Generalized Functions (Distributions) over Manifolds What is the right way of making sense of generalized functions over manifolds? For concreteness, let me restrict my question to the dirac delta function. The article on Wikipedia on Dirac delta function gives a definition of the composition of $\delta$ with continuously differentiable functions $g\colon \mathbb{R}\to \mathbb{R}$ as follows:
$$\delta(g(x)):=\sum_i\frac{\delta(x-x_i)}{|g'(x_i)|}$$
where the sum extends over all roots of $g$ which are assumed to be simple. A similar definition is also given for the case where $g$ is a multivariable function. 
My question is whether such definitions can be extended to functions $g$ defined over manifolds, say $S^1$ or $S^2$. Over the circle, it seems to me that the only reasonable way of making sense of something like
$$\int_{S^1}\delta(|x-i|)f(x)\, dx$$
is by assigning the value $f(i)$ to it which agrees with the naive approach of parameterizing the circle and reducing the problem to the real case:
$$\int_{S^1}\delta(|x-i|)f(x)\, dx"="\int_0^{2\pi}\delta(\cos\theta, \sin\theta-1)f(\cos\theta, \sin\theta)\, d\theta.$$
However, for $S^2$ I think a similar computation with, say the north pole $n$ in place of $i$, is ambiguous:
$$\int_{S^2}\delta(|x-n|)f(x)\, dx"="\int_{0}^{2\pi}\int_{0}^{\pi}\delta(\text{blah})f(\text{blah})\sin\phi\, d\phi\, d\theta.$$
It seems to me that the values of the right-hand integral depends on the parameterization and is affected by the value of the sine function.

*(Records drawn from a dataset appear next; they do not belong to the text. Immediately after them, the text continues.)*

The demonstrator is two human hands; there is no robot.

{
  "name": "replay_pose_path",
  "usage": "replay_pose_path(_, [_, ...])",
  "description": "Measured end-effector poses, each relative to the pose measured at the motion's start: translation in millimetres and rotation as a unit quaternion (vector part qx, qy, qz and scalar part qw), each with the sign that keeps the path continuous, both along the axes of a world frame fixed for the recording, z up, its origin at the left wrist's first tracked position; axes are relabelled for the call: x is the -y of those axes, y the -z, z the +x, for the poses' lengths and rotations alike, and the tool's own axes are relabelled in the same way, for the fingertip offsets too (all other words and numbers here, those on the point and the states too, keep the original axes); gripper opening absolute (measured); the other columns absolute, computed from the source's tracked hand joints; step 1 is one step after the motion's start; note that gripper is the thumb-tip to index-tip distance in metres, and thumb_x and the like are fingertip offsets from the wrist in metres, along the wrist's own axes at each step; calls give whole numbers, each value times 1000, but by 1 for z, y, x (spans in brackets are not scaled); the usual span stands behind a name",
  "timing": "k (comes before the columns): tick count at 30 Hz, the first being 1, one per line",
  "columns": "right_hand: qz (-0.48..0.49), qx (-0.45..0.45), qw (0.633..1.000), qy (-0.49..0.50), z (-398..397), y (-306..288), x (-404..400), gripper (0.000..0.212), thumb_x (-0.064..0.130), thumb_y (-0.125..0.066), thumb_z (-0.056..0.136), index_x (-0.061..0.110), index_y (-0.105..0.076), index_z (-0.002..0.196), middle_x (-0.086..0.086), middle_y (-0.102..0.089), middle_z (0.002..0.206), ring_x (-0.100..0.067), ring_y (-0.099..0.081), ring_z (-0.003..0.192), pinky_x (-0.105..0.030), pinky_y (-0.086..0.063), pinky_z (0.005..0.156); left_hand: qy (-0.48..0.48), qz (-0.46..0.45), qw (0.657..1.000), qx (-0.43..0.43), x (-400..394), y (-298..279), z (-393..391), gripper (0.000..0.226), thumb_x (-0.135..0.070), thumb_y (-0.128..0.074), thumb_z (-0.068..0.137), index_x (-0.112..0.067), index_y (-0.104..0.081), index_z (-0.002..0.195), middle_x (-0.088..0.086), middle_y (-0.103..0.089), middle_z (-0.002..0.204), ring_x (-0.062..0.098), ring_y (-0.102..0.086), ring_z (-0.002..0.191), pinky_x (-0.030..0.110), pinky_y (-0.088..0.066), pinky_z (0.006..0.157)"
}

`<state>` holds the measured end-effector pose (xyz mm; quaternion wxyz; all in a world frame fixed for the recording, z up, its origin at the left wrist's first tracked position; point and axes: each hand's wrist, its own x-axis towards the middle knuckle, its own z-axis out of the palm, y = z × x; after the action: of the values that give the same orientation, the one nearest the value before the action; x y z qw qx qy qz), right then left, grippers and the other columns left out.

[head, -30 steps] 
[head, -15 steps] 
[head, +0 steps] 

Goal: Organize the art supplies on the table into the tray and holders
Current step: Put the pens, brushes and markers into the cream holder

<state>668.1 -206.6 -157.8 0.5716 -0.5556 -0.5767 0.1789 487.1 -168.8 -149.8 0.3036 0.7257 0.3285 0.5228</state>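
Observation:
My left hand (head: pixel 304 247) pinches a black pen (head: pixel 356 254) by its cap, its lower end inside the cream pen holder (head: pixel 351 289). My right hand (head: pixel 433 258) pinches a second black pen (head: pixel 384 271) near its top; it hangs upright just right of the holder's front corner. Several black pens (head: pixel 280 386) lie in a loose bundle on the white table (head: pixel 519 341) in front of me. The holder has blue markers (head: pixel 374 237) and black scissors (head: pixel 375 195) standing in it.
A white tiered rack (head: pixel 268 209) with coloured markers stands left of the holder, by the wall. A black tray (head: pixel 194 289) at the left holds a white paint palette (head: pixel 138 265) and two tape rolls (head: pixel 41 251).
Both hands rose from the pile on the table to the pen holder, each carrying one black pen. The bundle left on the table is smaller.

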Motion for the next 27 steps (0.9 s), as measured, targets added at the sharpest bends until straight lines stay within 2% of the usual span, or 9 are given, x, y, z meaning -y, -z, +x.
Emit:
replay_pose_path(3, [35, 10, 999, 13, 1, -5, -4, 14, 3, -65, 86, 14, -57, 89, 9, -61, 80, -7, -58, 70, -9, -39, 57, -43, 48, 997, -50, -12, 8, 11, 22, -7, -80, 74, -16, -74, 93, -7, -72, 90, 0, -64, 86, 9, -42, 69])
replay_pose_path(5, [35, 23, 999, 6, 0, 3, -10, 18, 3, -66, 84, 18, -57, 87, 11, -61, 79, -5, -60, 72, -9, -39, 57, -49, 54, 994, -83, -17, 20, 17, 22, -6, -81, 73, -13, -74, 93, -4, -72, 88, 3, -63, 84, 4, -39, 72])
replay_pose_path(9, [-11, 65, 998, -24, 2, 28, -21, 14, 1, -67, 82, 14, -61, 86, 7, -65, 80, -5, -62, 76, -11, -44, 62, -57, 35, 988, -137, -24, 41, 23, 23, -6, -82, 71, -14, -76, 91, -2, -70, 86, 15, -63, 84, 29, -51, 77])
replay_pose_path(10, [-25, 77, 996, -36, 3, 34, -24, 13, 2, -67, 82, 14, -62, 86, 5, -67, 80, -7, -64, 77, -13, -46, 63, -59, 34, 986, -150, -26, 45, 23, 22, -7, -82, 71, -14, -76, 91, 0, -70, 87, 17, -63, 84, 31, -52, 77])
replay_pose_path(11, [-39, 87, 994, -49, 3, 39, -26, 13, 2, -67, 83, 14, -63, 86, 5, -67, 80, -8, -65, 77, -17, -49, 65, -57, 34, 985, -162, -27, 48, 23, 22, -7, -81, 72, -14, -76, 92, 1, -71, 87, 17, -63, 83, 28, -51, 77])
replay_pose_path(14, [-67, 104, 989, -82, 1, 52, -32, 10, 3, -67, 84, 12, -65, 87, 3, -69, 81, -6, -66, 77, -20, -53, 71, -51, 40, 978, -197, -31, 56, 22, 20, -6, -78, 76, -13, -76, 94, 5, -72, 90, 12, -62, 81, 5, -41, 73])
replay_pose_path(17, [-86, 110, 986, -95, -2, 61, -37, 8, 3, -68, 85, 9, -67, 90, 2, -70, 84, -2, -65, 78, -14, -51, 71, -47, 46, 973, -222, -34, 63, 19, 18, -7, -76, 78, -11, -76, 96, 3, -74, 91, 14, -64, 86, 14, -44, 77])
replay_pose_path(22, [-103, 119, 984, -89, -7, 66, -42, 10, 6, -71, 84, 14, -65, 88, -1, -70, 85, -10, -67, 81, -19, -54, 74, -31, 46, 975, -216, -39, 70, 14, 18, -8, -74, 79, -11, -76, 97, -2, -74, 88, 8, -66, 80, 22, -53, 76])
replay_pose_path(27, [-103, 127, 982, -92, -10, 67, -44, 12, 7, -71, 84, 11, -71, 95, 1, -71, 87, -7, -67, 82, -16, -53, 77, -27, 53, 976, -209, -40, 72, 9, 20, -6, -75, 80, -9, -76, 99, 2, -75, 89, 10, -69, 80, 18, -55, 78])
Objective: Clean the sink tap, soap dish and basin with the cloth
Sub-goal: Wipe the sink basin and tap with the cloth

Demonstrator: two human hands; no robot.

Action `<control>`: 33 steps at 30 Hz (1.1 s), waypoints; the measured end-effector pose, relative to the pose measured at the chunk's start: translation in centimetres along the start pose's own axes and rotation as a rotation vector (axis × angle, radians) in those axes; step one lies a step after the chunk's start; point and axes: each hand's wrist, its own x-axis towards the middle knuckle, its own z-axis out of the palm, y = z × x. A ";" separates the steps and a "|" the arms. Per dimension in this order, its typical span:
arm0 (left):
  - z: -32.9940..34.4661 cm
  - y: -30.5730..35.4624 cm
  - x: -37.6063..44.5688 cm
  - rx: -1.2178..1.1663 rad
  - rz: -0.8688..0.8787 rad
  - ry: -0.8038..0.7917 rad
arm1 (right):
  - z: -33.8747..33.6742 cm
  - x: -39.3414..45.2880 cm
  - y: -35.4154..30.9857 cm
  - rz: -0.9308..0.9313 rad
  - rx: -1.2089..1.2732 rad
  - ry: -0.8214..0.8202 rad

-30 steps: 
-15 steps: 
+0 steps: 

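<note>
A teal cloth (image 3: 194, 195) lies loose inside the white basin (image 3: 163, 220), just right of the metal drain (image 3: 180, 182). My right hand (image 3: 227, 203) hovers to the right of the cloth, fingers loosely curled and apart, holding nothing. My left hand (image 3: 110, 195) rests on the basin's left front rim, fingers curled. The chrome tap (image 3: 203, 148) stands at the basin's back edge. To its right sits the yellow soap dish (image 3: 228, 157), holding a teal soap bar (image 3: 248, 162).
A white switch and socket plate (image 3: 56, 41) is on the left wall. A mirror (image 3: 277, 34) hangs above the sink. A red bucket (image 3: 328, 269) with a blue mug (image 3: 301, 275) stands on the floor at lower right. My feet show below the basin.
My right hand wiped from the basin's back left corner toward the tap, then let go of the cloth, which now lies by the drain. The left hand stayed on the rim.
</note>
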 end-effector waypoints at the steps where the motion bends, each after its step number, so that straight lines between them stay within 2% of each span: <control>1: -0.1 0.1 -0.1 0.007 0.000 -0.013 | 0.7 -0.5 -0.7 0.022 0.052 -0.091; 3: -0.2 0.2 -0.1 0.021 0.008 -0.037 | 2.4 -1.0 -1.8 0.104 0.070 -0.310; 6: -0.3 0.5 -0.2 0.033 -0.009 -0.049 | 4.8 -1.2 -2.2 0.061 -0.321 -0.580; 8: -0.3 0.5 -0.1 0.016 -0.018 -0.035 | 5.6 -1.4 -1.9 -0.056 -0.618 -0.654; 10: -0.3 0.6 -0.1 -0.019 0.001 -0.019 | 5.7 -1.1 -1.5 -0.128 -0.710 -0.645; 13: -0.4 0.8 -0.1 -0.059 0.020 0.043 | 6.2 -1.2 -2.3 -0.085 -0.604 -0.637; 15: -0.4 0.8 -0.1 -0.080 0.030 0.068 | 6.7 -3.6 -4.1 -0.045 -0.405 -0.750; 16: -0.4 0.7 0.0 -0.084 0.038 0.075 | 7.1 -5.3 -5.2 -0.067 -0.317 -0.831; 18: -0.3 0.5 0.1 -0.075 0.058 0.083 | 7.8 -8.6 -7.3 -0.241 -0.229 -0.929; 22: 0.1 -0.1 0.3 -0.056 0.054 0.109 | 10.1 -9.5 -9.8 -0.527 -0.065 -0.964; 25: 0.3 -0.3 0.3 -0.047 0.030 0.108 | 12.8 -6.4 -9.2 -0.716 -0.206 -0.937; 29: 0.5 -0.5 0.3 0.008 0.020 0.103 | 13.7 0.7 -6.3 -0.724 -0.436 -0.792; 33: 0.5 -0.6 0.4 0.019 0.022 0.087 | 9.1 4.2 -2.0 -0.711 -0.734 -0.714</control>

I think the first step in answering such a question is perhaps to make sense of a composition like $\delta(|x|)$ for $x\in \mathbb{R}$.
Question Is there anywhere in math/physics literature that I can find the definition of $\delta(|x|)$ (or a similar composition)?
Any thoughts, comments, insights, or references are highly appreciated.
 A: If $\phi:\mathbb R^n\to\mathbb R$ is $C^1$ near the level set $L=\{x\in\mathbb R^n;\phi(x)=0\}$ and $\nabla\phi\neq0$ on $L$, then it is natural to interpret $\delta(\phi(x))$ so that
$$
\int_{\mathbb R^n}\delta(\phi(x))f(x)dx
=
\int_L|\nabla\phi(x)|^{-1}f(x)d\Sigma(x),
$$
where $\Sigma$ is the surface measure of $L$.
In one dimension this is just the summation formula you wrote.
Now $\phi(x)=|x|$ is not differentiable at the origin, so it is not obvious how to define $\delta(|x|)$.
This function does satisfy $|\nabla\phi|=1$ everywhere outside the origin, so we could take $|\nabla\phi(0)|=1$ as well (without defining $\nabla\phi(0)$!) and and try to use the formula above.
If $n\geq2$, $L=\{0\}$ has measure zero with respect to the $n-1$ dimensional measure $\Sigma$.
This suggests the interpretation that $\delta(|x|)=0$ if $n\geq2$.
One option is to consider $\phi(x)=|x|-r$ for $r>0$ and take the limit $r\to0$.
Now $\phi$ is smooth near $L=S_r$ (sphere or radius $r$), so
$$
\int_{\mathbb R^n}\delta(|x|-r)f(x)dx
=
\int_{S_r}f(x)d\Sigma(x).
$$
If $f$ is continuous at the origin and $n\geq2$, in the limit $r\to0$ the above integral tends to zero.
This supports the interpretation above.
If $f$ has a suitable singularity at the origin, the limit may be nonzero, but let me assume that the test function $f$ is at least continuous.
If $n=1$, this interpretation leads to $\delta(|x|)=\delta(x)$.
If $n=1$, the limit is
$$
\lim_{r\to0}\sum_{\pm}f(\pm r)
=
2f(0).
$$
This suggests the interpretation $\delta(|x|)=2\delta(x)$ in dimension one.
On the other hand, if we consider the limit when $r$ approaches zero from the left, the limit is zero.
Unless more context is given, I would say that the distribution $\delta(|x|)$ is zero for $n\geq2$ and doesn't make sense for $n=1$.